Women of Apollo
Fifty years ago—on July 20, 1969—the world held its collective breath as U.S. astronaut Neil Armstrong took "one giant leap" and landed safely on the Moon. That one unforgettable moment showed us that what we once thought impossible was now within our reach.
Though the "public face" of the U.S. space program in the 1960s was male, many women played essential roles in building the Apollo program and making the Moon landing a success. As we mark the 50th anniversary of Apollo 11, here are a few women whose stories deserve to be celebrated.
Frances “Poppy” Northcutt
When the Apollo 11 spacecraft took off on July 16, 1969, return-to-Earth specialist Poppy Northcutt watched nervously. The NASA engineer—and the first woman to work in a technical role in Mission Control—had helped design and build the engine that would be used in the craft’s descent on the Moon. During the mission, an unexpected challenge arose when flight control could not figure out why the craft’s return trajectory map was incorrect. The team looked to Northcutt to recalculate the trajectory, ensuring the crew returned home safely.
“I thought it was important that people understand that women can do these jobs—going into science, going into technology, doing something that’s not stereotypical,” Northcutt says in a 2019 PBS documentary, Chasing the Moon.
Mathematician Katherine Johnson started working in NASA’s “colored computers” lab in 1953. As an African American woman working in a predominantly white, male environment, Johnson faced persistent discrimination in the workplace but her brilliance carried her forward—a story portrayed in the popular film, Hidden Figures. From the Mercury missions to the Moon landing, Johnson did the math that made space exploration possible. During the Apollo 11 mission, she calculated trajectories and executed backup navigational charts in preparation for possible failures. Johnson’s team checked and re-checked the math behind every part of the mission, from takeoff to splashdown.
In 2015, President Obama awarded Johnson, at age 97, the Presidential Medal of Freedom, America’s highest civilian honor. The Katherine G. Johnson Computational Research Facility stands in Johnson’s honor at NASA’s Langley Research Center in Hampton, Virginia today.
On July 20, 1969, as the Apollo 11 lunar module approached the Moon’s surface, its computers began flashing error messages. For a moment, Mission Control faced a “go / no-go” decision, but with confidence in the software developed by computer scientist Margaret Hamilton and her team, they cleared the astronauts to proceed.

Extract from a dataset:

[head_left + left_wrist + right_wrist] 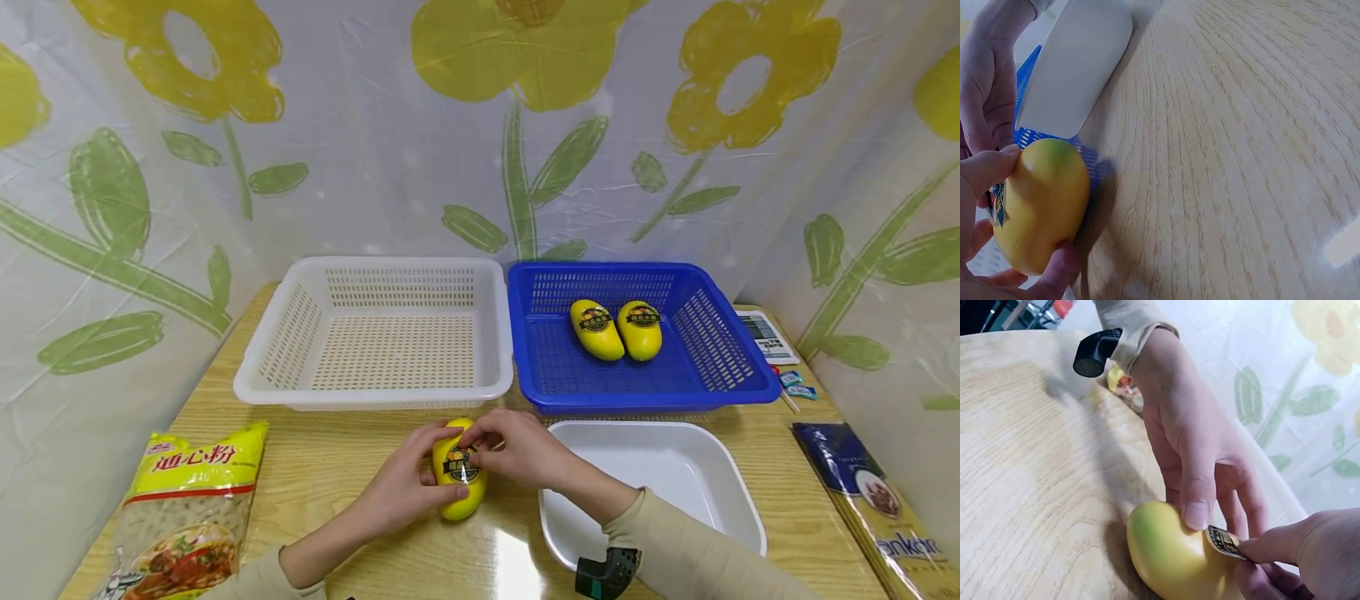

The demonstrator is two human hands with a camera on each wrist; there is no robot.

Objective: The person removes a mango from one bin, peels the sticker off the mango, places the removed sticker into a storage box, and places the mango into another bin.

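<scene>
A yellow mango (468,503) with a greenish end stands over the wooden table in front of me. My left hand (403,482) grips it from the left, its thumb on the near side and fingers at the far side. A dark round label (1222,542) sits on the mango's face, one edge peeled up from the skin in the right wrist view. My right hand (517,448) pinches that raised edge between thumb and finger. Two more mangoes, a left one (599,335) and a right one (641,337), lie side by side with labels on in the blue basket (645,400).
To the left of the blue basket is a white basket (375,397). My right forearm crosses over a white tray (738,517). A yellow-topped pasta bag (187,500) lies at left, a blue and gold packet (862,500) at right. Small wrapped candies (799,390) sit near a card (772,342).
</scene>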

Hamilton, then the 32-year-old Director of the Software Engineering Division of the MIT Instrumentation Laboratory, developed the coding used in Apollo’s on-board flight software and lunar landing machinery. She insisted that the system be error-proof and added a program to recognize error messages and force the computer to prioritize the most important tasks. Thanks to Hamilton, the system performed as needed at a crucial moment, and the Apollo 11 crew landed on schedule.
“Because software was a mystery, a black box, upper management gave us total freedom and trust. We had to find a way and we did,” Hamilton said of her work on Apollo 11. “Looking back, we were the luckiest people in the world; there was no choice but to be pioneers."
In 1969, most Americans weren’t thinking about what the Apollo 11 astronauts would eat during their historic flight, but Rita Rapp made it her personal mission. As head of the Apollo Food System team, Rapp designed a nutrition regimen and food stowage system for the astronauts, focused on delivering the right mix of calories, vitamins, and nutrients to get the job done.
Rapp, who held a Master’s in anatomy from the St. Louis University Graduate School of Medicine, took pride in providing the Apollo crews with the flavors and comforts of home. Working with the astronauts, her team experimented with new recipes in the food lab. They eventually replaced the conventional “tubes and cubes” style of space food with everyday meals like grits, shrimp cocktail, beefsteak, cereal, fruits and vegetables, and the astronauts’ personal favorite—homemade sugar cookies.
Following President John F. Kennedy’s 1962 promise to land an American on the Moon, several military and engineering contractors submitted bids to make NASA’s spacesuits. One unlikely firm won out: the International Latex Corporation, now known as Playtex.
At the company’s factory in Delaware, a talented group of women set to work constructing Apollo spacesuits out of nylon, latex, Teflon and Lycra—the same materials used to make Playtex bras. The seamstresses, including Hazel Fellows, pictured, sewed 21 layers of thin fabric together with a 1/64th-inch tolerance stitch to keep the astronauts comfortable and, more importantly, alive. The resulting state-of-the-art spacesuits withstood the lunar vacuum and extreme temperatures but were also soft, flexible and attractive. Redesigned versions of the original suit were eventually worn by all 12 Apollo astronauts who walked on the Moon.
Neil Armstrong’s spacesuit, recently conserved by the National Air and Space Museum, remains an iconic symbol of American achievement and a lasting testament to these women’s design ingenuity and skill.